A tetraplegic man whose life-support machine was mistakenly turned off by an agency nurse has been left with severe brain damage.
It was caught on a camera set up by Jamie Merrett, who was so worried about the care he had been receiving at home.
The 37-year-old set the machine up in his bedroom and it captured the whole incident in January 2009.
Days later he was left close to death after nurse Violetta Aylward, from Reading, turned off his life-support machine and struggled to resuscitate him.
Nurse Aylward tried to resuscitate him but it took 21 minutes for the machine to be restarted by paramedics, leaving Mr Merrett with serious brain damage.
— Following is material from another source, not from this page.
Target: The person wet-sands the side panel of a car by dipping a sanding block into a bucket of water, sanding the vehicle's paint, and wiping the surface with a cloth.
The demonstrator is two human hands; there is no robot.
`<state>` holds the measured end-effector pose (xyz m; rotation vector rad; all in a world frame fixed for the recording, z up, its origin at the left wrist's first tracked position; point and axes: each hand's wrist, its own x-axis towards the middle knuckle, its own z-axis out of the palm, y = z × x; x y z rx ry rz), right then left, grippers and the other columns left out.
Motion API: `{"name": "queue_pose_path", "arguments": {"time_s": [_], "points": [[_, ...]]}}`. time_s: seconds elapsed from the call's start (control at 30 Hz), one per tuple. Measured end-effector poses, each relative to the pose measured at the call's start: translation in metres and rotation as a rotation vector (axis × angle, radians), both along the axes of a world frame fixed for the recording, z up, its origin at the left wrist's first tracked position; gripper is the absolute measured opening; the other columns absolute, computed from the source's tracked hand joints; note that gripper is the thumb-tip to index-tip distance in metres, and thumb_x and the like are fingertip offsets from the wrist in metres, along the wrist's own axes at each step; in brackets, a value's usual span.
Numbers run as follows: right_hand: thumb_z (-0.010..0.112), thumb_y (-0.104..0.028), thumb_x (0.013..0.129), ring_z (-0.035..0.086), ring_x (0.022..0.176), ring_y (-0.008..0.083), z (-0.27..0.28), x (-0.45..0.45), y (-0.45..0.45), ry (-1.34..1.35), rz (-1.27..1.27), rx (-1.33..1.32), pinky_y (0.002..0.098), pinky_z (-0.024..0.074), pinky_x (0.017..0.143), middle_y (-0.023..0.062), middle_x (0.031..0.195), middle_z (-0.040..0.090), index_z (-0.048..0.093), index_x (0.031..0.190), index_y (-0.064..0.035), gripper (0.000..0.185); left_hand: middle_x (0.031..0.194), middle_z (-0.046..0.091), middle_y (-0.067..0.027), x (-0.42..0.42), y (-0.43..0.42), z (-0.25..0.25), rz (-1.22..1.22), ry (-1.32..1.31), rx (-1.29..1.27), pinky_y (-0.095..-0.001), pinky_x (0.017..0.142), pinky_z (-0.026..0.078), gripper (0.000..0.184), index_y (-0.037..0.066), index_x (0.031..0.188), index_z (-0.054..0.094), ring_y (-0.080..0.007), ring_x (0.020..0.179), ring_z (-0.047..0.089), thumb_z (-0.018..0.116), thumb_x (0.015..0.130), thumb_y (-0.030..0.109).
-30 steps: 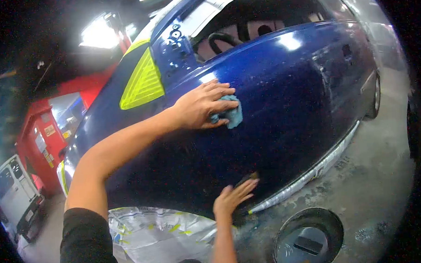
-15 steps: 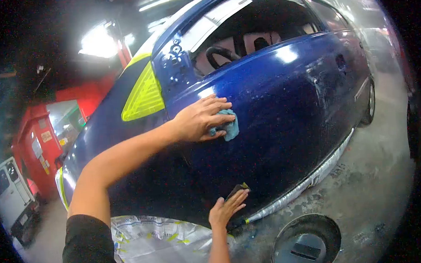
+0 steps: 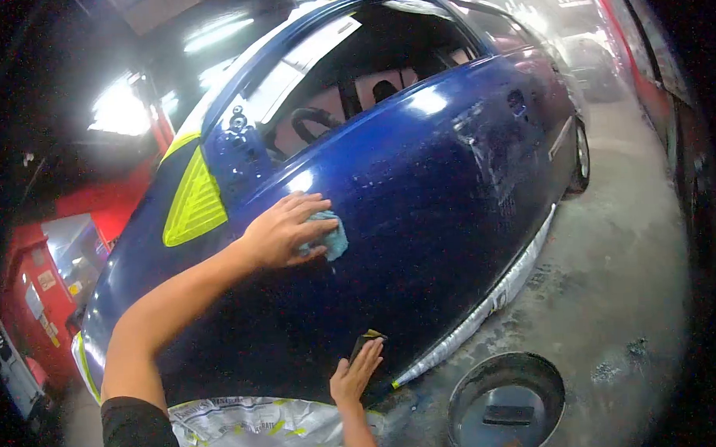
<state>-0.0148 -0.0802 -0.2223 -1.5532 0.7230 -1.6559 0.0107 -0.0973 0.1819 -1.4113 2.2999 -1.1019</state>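
The blue car door [image 3: 421,213] fills the middle of the view, with water drops and pale wet streaks on it. My left hand [image 3: 283,232] grips a crumpled light-blue cloth [image 3: 332,237] against the door, below the window's front corner. Lower down, my right hand [image 3: 355,376] lies with fingers extended over a dark, folded piece of sandpaper [image 3: 367,342], pressing it to the lower door. Part of the sandpaper shows beyond the fingertips; the rest is under the hand.
A round black tub [image 3: 457,409] of water with a dark block in it stands on the floor at lower right. Yellow tape [image 3: 193,199] covers a triangle ahead of the door. Printed masking sheet [image 3: 223,425] hangs below, and silver wrapping [image 3: 487,313] lines the sill.
The view has shifted, so the car and both hands appear farther left. Against the door, my right hand and the sandpaper have slid slightly downward. The left hand stays in about the same place.
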Motion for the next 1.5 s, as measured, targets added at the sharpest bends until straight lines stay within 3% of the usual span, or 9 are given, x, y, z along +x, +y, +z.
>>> {"name": "queue_pose_path", "arguments": {"time_s": [0.2, 0.4, 0.5, 0.67, 0.87, 1.0, 1.13, 1.33, 1.5], "points": [[0.037, -0.027, 0.111, 0.014, 0.16, 0.036, 0.053, -0.045, -0.177, -0.075, -0.058, 0.314, 0.0599, 0.0103, 0.126, 0.0202, 0.172, 0.017, 0.024, 0.162, 0.0027, 0.06, 0.143, 0.058, -0.0174, -0.006, 0.002, -0.002, 0.024, 0.0, -0.012, -0.0592, 0.117, 0.038, 0.051, 0.017, 0.133, 0.065, -0.0387, 0.136, 0.054, 0.08, 0.085, 0.029], [0.044, -0.025, 0.104, 0.001, 0.16, 0.0413, 0.026, -0.009, -0.007, 0.036, 0.042, 0.142, 0.0648, 0.0003, 0.124, 0.0238, 0.173, 0.0, 0.01, 0.164, 0.0019, 0.074, 0.143, 0.058, -0.0176, -0.008, 0.0, 0.0, 0.032, -0.007, -0.01, -0.0592, 0.117, 0.038, 0.052, 0.016, 0.133, 0.065, -0.0387, 0.136, 0.054, 0.081, 0.084, 0.027], [0.048, -0.025, 0.1, 0.004, 0.16, 0.0429, 0.011, -0.01, -0.01, 0.048, 0.098, 0.08, 0.0667, -0.0009, 0.123, 0.026, 0.172, 0.003, 0.012, 0.165, 0.0007, 0.079, 0.144, 0.058, -0.0179, -0.011, 0.001, -0.001, 0.034, -0.004, -0.016, -0.0589, 0.117, 0.038, 0.054, 0.016, 0.133, 0.065, -0.0396, 0.136, 0.054, 0.082, 0.083, 0.025], [0.036, -0.031, 0.111, 0.014, 0.16, 0.0339, 0.054, -0.046, -0.198, -0.121, -0.047, 0.228, 0.0646, 0.0105, 0.123, 0.0189, 0.173, 0.014, 0.022, 0.164, -0.0022, 0.062, 0.14, 0.061, -0.018, -0.013, 0.003, -0.011, 0.013, -0.061, -0.04, -0.0536, 0.113, 0.043, 0.052, 0.015, 0.13, 0.068, -0.0392, 0.131, 0.058, 0.082, 0.081, 0.019], [0.053, -0.033, 0.101, 0.005, 0.159, 0.0436, 0.015, -0.001, 0.018, -0.024, 0.083, -0.007, 0.069, -0.0017, 0.122, 0.0252, 0.172, 0.005, 0.01, 0.165, 0.0006, 0.084, 0.15, 0.057, -0.0153, -0.004, -0.001, -0.017, 0.071, -0.136, -0.022, -0.0492, 0.12, 0.036, 0.048, 0.012, 0.138, 0.065, -0.0358, 0.141, 0.052, 0.072, 0.09, 0.011], [0.055, -0.035, 0.1, 0.007, 0.159, 0.0444, 0.018, -0.016, -0.045, 0.046, 0.047, -0.149, 0.0706, -0.0023, 0.122, 0.0252, 0.172, 0.004, 0.012, 0.165, 0.0001, 0.085, 0.15, 0.057, -0.0131, 0.004, -0.002, -0.009, 0.039, -0.183, -0.042, -0.0468, 0.12, 0.036, 0.049, 0.012, 0.141, 0.063, -0.034, 0.143, 0.05, 0.07, 0.093, 0.013], [0.04, -0.039, 0.11, 0.004, 0.16, 0.0417, 0.057, -0.04, -0.188, -0.058, -0.013, 0.227, 0.0695, 0.0059, 0.122, 0.0238, 0.173, 0.003, 0.011, 0.164, 0.0019, 0.074, 0.151, 0.057, -0.0116, -0.001, -0.001, -0.01, 0.077, -0.212, -0.047, -0.0458, 0.12, 0.037, 0.048, 0.011, 0.142, 0.063, -0.0334, 0.143, 0.05, 0.069, 0.094, 0.012], [0.055, -0.042, 0.099, 0.004, 0.16, 0.0434, 0.034, -0.002, 0.011, 0.058, 0.101, -0.123, 0.0717, -0.0048, 0.121, 0.0262, 0.172, 0.006, 0.013, 0.164, 0.0024, 0.089, 0.15, 0.057, -0.0111, 0.004, -0.006, -0.004, 0.038, -0.195, -0.04, -0.0457, 0.119, 0.037, 0.047, 0.011, 0.141, 0.063, -0.0331, 0.141, 0.051, 0.068, 0.094, 0.012], [0.049, -0.04, 0.104, 0.007, 0.16, 0.0386, 0.027, -0.021, -0.102, 0.092, -0.018, -0.03, 0.072, 0.0007, 0.121, 0.0214, 0.173, 0.005, 0.012, 0.165, -0.0008, 0.081, 0.149, 0.058, -0.012, 0.001, -0.003, -0.009, 0.024, -0.205, -0.05, -0.0447, 0.118, 0.038, 0.046, 0.011, 0.14, 0.064, -0.0333, 0.14, 0.053, 0.068, 0.094, 0.01]]}}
He had been nursed at home since 2002 after a road accident left him paralysed from the neck down.
An investigation has found the company that employed the nurse did not have adequate systems in place to check the training staff had received.
Ambition 24hours, which supplied Nurse Aylward, said it could not comment as an internal investigation was being held.
In a statement the NHS Wiltshire Primary Care Trust said: "NHS Wiltshire is committed to helping patients stay at home, provided that is safe. We have an established policy which sets out how we will provide care for people at home.
"All providers of healthcare, with whom the PCT contracts, are required to meet recognised standards of care which are now regulated by the Care Quality Commission (formerly the Healthcare Commission and the Commission for Social Care Inspection)."
The Patients Association Chief Executive Katherine Murphy said: "The Patients Association condemns this appalling lapse in care. The response every time is "lessons will be learned", but if lessons are being learned, then why do the same mistakes get made?"
A spokeswoman for the Nursing and Midwifery Council confirmed Ms Aylward has been suspended while it investigates the incident.